* **Work instruction**: Repeat the data exactly as it appears.

* **Input data**:
..........

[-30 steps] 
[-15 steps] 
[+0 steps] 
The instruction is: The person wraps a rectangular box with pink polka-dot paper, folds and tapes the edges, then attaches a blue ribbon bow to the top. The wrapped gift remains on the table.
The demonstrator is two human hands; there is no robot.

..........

* **Output below**:
[-30 steps] 
[-15 steps] 
[+0 steps] 
The instruction is: The person wraps a rectangular box with pink polka-dot paper, folds and tapes the edges, then attaches a blue ribbon bow to the top. The wrapped gift remains on the table.
The demonstrator is two human hands; there is no robot.

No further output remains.